Comme à chaque fois, la soirée commence par un discours de l’hôte. Cinq minutes, pas plus. Pierre-Edouard Stérin, 49 ans, silhouette élancée et fines lunettes rectangulaires, n’aime pas perdre son temps. L’entrepreneur organise ces agapes discrètes une fois par mois, intitulées "les apéros du bien commun". Les lieux changent souvent, mais il est presque toujours question de sièges d’entreprises dans le VIIIe arrondissement de Paris, non loin des Champs-Elysées. Des événements feutrés, aux invités triés sur le volet, pensés comme des speed datings entre investisseurs, acteurs du monde associatif catholique et responsables politiques de droite et d’extrême droite.

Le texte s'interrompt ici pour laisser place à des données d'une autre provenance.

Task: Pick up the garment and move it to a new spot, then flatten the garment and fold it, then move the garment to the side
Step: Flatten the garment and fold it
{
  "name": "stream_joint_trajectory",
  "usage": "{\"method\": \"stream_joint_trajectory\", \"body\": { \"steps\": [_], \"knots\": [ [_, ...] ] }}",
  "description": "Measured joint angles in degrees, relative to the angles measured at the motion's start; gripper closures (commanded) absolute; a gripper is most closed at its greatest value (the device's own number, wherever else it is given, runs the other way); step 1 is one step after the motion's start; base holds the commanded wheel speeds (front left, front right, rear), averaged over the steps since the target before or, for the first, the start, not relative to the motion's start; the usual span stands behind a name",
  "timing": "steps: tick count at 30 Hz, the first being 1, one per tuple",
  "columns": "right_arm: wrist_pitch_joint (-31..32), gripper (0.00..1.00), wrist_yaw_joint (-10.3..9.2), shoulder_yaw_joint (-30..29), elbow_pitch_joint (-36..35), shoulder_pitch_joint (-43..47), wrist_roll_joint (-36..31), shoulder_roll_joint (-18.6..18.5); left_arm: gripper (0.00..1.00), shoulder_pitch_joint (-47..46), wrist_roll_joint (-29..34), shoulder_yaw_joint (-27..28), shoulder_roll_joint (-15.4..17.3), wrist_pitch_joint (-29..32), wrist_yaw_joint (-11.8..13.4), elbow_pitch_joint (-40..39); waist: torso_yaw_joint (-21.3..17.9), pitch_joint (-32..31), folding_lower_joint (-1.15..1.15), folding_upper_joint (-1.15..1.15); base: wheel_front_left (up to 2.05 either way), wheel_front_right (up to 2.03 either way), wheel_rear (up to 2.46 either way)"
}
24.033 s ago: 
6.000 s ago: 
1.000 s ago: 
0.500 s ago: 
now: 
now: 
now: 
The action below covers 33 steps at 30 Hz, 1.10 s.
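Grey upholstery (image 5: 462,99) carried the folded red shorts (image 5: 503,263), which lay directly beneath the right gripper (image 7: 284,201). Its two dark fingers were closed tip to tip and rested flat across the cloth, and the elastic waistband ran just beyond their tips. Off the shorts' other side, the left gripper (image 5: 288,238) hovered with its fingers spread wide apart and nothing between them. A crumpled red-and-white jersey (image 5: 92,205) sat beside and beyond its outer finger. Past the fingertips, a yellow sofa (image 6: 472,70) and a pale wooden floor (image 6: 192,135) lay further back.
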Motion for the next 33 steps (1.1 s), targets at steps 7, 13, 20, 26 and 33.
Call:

Rien ne prédestinait Pierre-Edouard Stérin à se muer en entremetteur politique. A la tête du fonds d’investissement Otium Capital depuis 2009, le serial investisseur est un amoureux des chiffres, habitué à sélectionner les projets en fonction de leur critère de "scalabilité" (sa capacité à multiplier son volume d’affaires) et du business plan présenté. Si le grand public ignore son nom, ses entreprises sont entrées dans les foyers des Français. Il doit sa fortune à Smartbox et ses populaires pochettes cadeau, ou encore à LaFourchette, le célèbre site de réservation en ligne de restaurants à prix bradés. A la manière d’un Xavier Niel, il investit ses millions dans une myriade d’entreprises et de start-up françaises, gère 1,2 milliard d’euros. Parmi ses participations, les sacs Polène, la chaîne de restauration La Pataterie, les salles de sport Dynamo, le cœur artificiel Carmat… Les magazines spécialisés le classent depuis cinq ans "premier business angel français". Comprendre, plus gros investisseur "providentiel" de l’Hexagone.

Mais Pierre-Edouard Stérin n’est pas seulement ce self-made-man forcément libéral, milliardaire au storytelling rodé, dont le succès relativement tardif a couronné plusieurs échecs entrepreneuriaux. L’homme cumule aussi les paradoxes. Qui est vraiment cet exilé fiscal, qui a pris la route de la Belgique en 2012 pour fuir la gauche et ses impôts, mais lègue toute sa fortune à un fonds de charité, en déshéritant au passage ses cinq enfants ? Un entrepreneur de génie, capable de faire de l’argent sans états d’âme, ou un catholique illuminé, obsédé par son projet, assumé, d’atteindre "la sainteté" ?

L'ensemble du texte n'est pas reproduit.